В глазах у меня заплясали звезды, и я прикусил язык, который, несмотря на постоянное при-кусывание в каждом поединке в течение всей моей спортивной карьеры, я так и не научился держать во рту. Я вцепился ей в бедро, когда она попыталась отскочить от комода, ловко блокируя ее свирепый апперкот лбом, и, пока она потирала больное место рукой, я увернулся от ее колена и опрокинул ее на пол боковой подсечкой — на этот раз захватив ножницами ног и придавив ее дальнюю руку своим телом (отчаянный маневр, который я часто использовал в своей карьере). Она молотила свободной рукой, пытаясь куда-нибудь попасть. Я воспользовался этим моментом, чтобы закрепить свое преимущество, и захватил обе ее руки, согнув их под прямым углом к телу и приподняв ее с упором на шею сзади. Она сучила своими смертоубийственными ногами вокруг меня, хотя и была накрепко зажата; на самом деле, я ее даже отправил в туше. Но здесь поблизости не было рефери, чтобы шлепнуть по мату и развести нас. Двойной захват руками причинил ей боль, я это знал, поэтому плавно придвинул свой бледный живот к ее голове, подсунув пупок прямо к ее разгоряченной щеке, следя, чтобы она не укусила. Я старался быть осторожным, чтобы не потерять захват; в такие наиважнейшие моменты я частенько обнаруживал дурную привычку неожиданно оказываться пригвожденным к полу. Я придвинул свой уязвимый орган к ее взбешенному глазу, стараясь, однако, держать его вне досягаемости ее крепких зубов.

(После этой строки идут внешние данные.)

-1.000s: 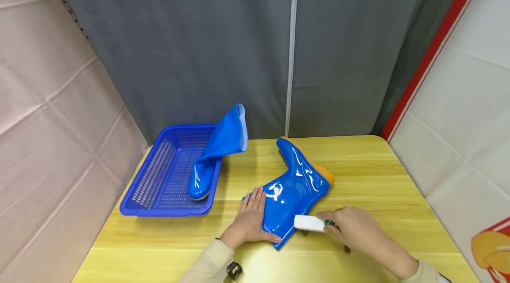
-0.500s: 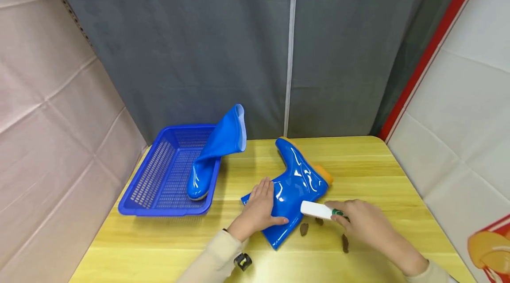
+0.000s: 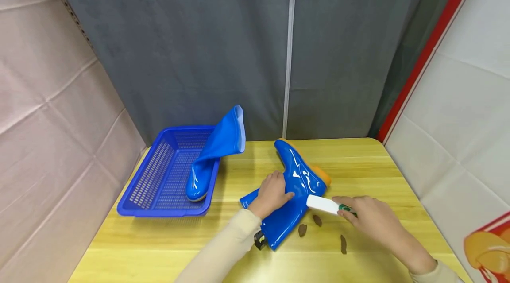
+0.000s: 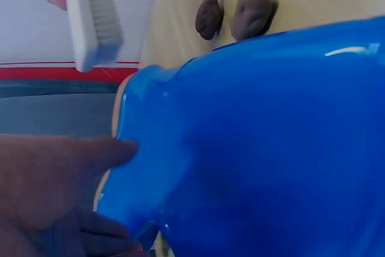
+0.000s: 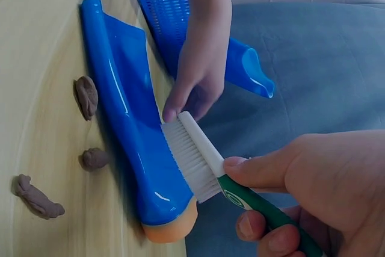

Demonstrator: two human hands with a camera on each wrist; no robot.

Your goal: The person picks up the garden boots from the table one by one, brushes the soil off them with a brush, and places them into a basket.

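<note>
A shiny blue rain boot (image 3: 295, 185) with an orange sole lies on its side on the table. My left hand (image 3: 272, 192) holds it near the ankle bend, its thumb (image 4: 114, 148) on the shaft and the other fingers bent at the crease, partly hidden. My right hand (image 3: 370, 214) grips the green handle of a white-bristled brush (image 3: 322, 204). In the right wrist view the bristles (image 5: 189, 161) face the boot and seem to touch or nearly touch it. Brown lumps (image 3: 303, 230) lie right of the boot.
A blue perforated plastic basket (image 3: 135, 210) stands on the left. A second blue boot (image 3: 221, 139) leans in it, its shaft sticking over the right rim. A grey curtain (image 3: 199, 52) hangs behind the yellow wooden table (image 3: 354, 159).
My left hand has slid up the boot from near its opening to the ankle, its fingers bending more. The brush has moved slightly right and up along the boot, uncovering brown lumps.
</note>
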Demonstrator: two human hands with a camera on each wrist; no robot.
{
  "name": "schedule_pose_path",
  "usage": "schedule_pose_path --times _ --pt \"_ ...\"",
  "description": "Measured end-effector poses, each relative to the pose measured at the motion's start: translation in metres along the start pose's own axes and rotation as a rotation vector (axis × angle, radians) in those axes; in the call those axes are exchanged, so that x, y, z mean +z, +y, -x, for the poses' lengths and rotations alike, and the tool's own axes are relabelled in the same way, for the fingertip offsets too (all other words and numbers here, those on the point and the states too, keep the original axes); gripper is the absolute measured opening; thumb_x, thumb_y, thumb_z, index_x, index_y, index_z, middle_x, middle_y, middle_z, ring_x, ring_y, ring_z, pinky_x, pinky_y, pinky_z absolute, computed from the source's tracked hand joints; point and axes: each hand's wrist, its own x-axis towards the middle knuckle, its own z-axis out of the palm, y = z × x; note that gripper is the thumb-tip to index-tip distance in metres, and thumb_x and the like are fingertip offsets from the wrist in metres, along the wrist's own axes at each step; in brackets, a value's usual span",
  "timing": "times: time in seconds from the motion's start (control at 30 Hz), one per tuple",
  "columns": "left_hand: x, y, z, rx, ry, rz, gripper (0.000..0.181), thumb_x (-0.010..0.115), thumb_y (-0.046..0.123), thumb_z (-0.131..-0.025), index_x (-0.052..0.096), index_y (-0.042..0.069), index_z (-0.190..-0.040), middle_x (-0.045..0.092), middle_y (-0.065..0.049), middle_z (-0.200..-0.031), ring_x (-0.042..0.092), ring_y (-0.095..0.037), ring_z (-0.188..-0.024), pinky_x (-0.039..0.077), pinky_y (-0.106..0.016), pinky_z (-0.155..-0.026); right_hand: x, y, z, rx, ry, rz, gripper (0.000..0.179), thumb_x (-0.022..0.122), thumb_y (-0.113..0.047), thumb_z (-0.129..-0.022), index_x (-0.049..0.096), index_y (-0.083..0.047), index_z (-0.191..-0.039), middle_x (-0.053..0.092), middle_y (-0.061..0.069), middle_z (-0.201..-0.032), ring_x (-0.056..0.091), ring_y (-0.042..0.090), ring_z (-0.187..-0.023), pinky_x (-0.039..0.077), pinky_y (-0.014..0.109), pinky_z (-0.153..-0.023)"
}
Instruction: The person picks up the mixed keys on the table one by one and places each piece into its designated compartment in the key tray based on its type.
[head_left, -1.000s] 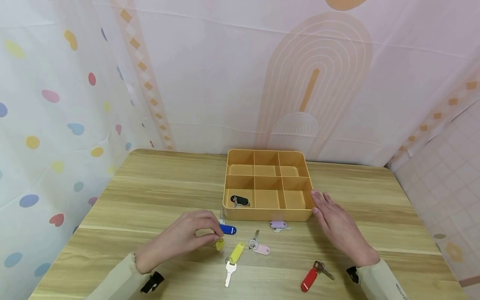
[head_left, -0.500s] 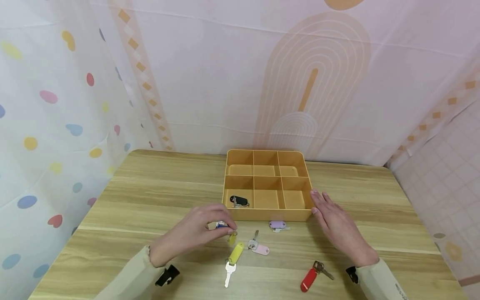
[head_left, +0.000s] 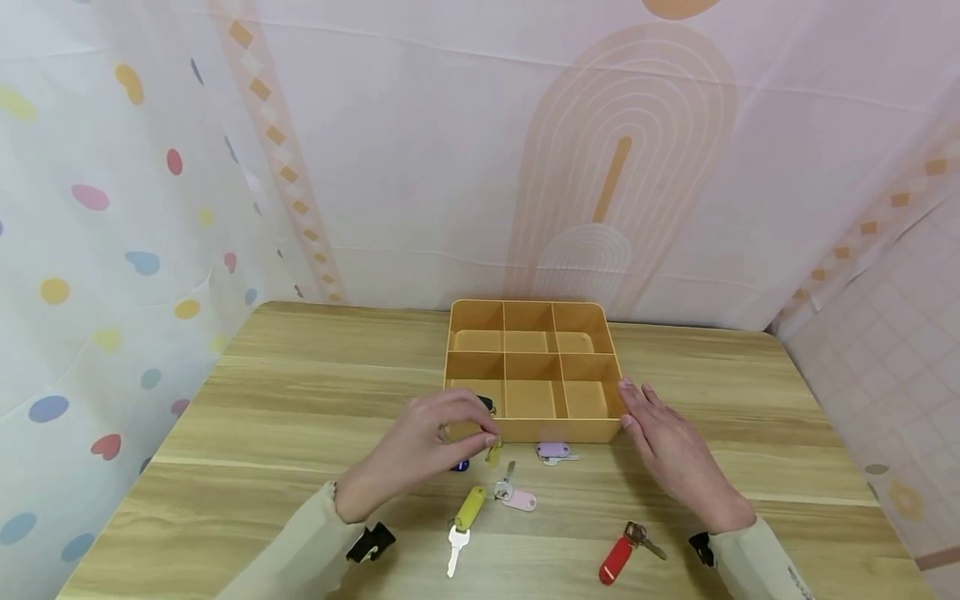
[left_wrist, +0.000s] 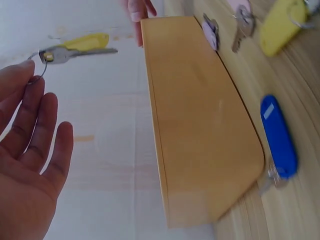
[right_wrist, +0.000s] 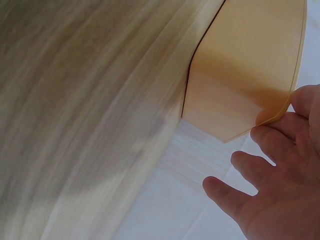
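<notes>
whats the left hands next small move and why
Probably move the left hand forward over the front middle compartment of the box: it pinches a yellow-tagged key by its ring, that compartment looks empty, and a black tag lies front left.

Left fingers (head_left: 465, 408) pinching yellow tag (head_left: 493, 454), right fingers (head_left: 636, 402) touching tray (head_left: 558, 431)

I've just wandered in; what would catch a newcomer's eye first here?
Probably the orange six-compartment box, standing near the far edge of the table, with the right hand touching its right side. Next, the left hand, holding a yellow-tagged key near the box's front left corner. A bright red key tag also stands out, lying in the foreground, right of centre.
</notes>
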Motion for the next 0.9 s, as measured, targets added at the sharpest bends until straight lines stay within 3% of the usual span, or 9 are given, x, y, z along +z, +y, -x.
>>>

— Я откушу его к чертовой матери, клянусь! — прохрипела Бигги и напряглась против моего двойного захвата, зажавшего ее, словно тиски.

— Будь добра, сначала понюхай, Биг, — взмолился я, проводя животом по ее гладкой щеке; ее тяжелые колени плавно зашли за мою склоненную голову, и я ощутил тяжелый удар по спине. — Пожалуйста, понюхай, — попросил я снова, — и честно скажи, чем там пахнет. И пахнет ли мое естество чужим, есть ли там гаремный запах, Биг? И не пахнет ли оно исключительно мной? — Ее ноги стали колотить помедленней; я увидел, как она сморщила нос. — Исходя из этой экспертизы, Биг, — продолжил я, — исходя из своего богатого опыта в том, что касается моего запаха, можешь ли ты с чистой совестью утверждать, будто ты обнаружила хоть слабейший намек на присутствие чего-нибудь необычного? Рискнешь ли ты утверждать, что этот живот скользил по чужому животу и впитал в себя его запах? — Я почувствовал, как она съежилась, ощутил обезоруживающий трепет против двойного захвата и позволил ей повернуть немного лицо и скользнуть носом куда надо — там на ее щеке покоился мой член. «Он не пощадил живота своего, чтобы спасти свою женитьбу». — Ну и чем он пахнет, Биг? — ласково спросил я ее… Уловила ли ты признак преступного полового сношения?

Она покачала головой. Мой нервный малыш лежал под ее носом, на ее верхней губе.

— Но твои руки… — В ее голосе улавливалось сомнение.

— Я прикасался к избитому гомику, покрытому мочой и духами, Биг. Я отвел его домой. Мы пожали друг другу руки.

Мне пришлось посадить ее напротив себя, прежде чем я разомкнул свой двойной захват, и приложиться кровавыми губами к ее шее — мой язык все еще кровоточил, и тонкая струйка крови стекала по горлу. Над моим левым ухом кожа туго натянулась на вздувшейся от удара об ящик комода шишке. Я представил себе повреждения, нанесенные ящичку с дамским бельем. Были ли трусики потрясены этим ударом — скомканные, забились ли они в самый дальний угол ящика и затаились там, встревоженные?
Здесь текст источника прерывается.